Your assignment: Please find every line in the records below that contains the word "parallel", and copy it.

Material to process:
=== Section Start ===

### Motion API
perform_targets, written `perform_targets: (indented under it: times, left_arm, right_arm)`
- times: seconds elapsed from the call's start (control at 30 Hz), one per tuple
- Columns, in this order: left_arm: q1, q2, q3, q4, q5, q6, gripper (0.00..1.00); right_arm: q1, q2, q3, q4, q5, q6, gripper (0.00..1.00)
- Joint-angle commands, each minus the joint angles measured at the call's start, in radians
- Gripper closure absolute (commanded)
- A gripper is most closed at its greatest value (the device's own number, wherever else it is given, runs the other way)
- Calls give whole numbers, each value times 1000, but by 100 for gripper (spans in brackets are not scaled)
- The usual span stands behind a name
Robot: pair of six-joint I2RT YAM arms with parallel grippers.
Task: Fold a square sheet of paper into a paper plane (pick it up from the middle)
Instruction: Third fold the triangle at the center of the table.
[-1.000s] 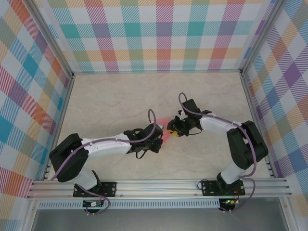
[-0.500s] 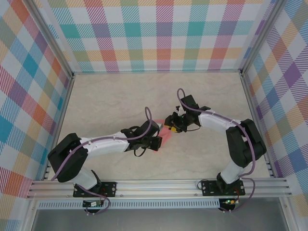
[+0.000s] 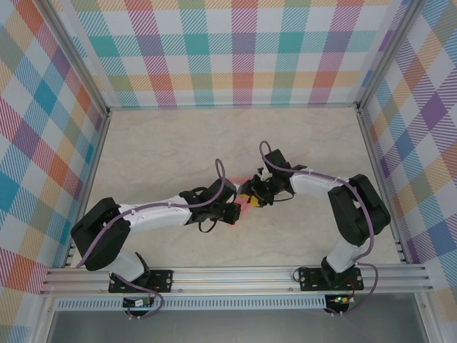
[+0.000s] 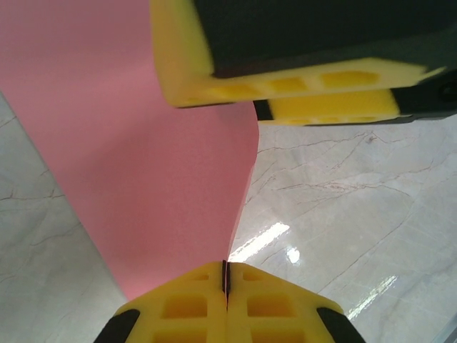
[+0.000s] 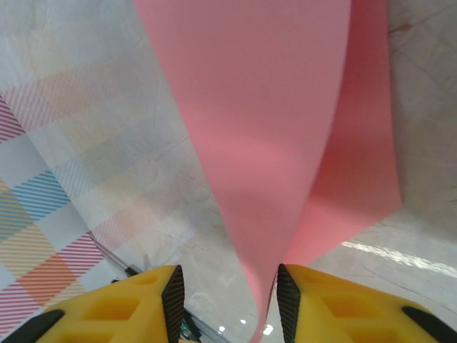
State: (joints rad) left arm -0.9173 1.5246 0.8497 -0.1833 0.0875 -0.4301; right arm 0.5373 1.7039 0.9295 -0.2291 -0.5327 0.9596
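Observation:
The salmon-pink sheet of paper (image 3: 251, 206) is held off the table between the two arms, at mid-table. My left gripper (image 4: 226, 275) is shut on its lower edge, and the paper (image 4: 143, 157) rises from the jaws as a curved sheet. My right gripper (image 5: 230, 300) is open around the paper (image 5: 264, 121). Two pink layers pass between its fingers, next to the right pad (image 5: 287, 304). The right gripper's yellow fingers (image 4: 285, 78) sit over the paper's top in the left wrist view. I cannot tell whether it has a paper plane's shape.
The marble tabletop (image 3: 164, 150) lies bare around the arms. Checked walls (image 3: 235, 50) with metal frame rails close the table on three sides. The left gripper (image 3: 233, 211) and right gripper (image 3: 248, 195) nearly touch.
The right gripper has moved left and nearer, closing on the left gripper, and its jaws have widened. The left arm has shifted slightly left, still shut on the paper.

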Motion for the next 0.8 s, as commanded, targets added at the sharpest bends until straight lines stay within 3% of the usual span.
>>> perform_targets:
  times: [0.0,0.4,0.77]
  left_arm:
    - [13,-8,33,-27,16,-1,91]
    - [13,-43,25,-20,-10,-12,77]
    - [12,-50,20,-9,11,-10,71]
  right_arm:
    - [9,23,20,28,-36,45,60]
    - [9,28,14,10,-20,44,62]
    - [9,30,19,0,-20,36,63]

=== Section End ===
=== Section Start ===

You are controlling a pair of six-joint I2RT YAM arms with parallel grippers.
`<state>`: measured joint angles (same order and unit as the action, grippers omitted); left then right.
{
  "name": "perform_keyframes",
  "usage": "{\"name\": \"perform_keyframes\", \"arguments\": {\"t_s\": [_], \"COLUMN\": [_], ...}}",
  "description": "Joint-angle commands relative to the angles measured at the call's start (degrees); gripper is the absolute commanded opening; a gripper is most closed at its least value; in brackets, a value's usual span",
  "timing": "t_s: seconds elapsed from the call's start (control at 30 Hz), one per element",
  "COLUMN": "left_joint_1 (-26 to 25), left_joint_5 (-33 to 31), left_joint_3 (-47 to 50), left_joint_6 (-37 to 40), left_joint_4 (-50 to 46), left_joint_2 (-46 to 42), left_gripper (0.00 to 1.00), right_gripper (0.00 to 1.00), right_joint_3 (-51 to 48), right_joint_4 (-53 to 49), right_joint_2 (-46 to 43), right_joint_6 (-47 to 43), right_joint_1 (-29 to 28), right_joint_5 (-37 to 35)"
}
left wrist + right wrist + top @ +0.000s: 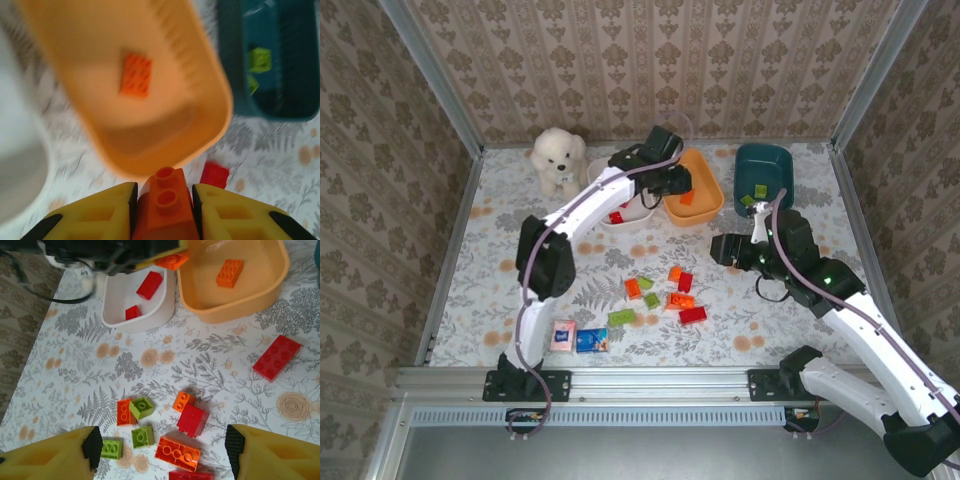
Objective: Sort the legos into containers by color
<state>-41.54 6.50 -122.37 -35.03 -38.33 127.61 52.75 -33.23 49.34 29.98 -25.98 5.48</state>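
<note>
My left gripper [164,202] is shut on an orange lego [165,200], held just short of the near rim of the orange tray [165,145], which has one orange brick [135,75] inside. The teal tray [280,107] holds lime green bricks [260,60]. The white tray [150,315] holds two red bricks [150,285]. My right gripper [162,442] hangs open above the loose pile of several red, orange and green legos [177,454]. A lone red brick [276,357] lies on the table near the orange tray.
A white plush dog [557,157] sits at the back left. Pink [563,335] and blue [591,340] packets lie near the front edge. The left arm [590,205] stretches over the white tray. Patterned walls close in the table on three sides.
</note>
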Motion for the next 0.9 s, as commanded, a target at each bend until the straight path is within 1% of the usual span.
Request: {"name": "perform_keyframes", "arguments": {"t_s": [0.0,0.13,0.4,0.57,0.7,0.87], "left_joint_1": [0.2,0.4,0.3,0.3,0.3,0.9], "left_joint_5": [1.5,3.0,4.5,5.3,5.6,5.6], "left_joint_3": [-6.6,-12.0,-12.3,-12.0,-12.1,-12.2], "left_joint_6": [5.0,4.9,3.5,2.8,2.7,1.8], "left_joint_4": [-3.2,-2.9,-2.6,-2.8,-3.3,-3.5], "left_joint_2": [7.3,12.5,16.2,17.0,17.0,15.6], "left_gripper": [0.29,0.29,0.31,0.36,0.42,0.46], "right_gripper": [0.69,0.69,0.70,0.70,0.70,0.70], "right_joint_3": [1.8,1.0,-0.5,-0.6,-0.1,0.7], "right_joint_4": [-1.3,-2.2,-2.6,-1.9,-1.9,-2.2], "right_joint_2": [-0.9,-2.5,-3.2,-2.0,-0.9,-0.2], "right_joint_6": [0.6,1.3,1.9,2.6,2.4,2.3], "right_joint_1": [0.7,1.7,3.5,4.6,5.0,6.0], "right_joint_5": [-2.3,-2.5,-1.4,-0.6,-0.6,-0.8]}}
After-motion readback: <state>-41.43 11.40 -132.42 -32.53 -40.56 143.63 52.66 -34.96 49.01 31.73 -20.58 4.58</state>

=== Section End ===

Solution below:
Robot: pair of six-joint I2RT YAM arms with parallel grippers.
You are controlling a pair of six-joint I2RT YAM arms with parallel grippers.

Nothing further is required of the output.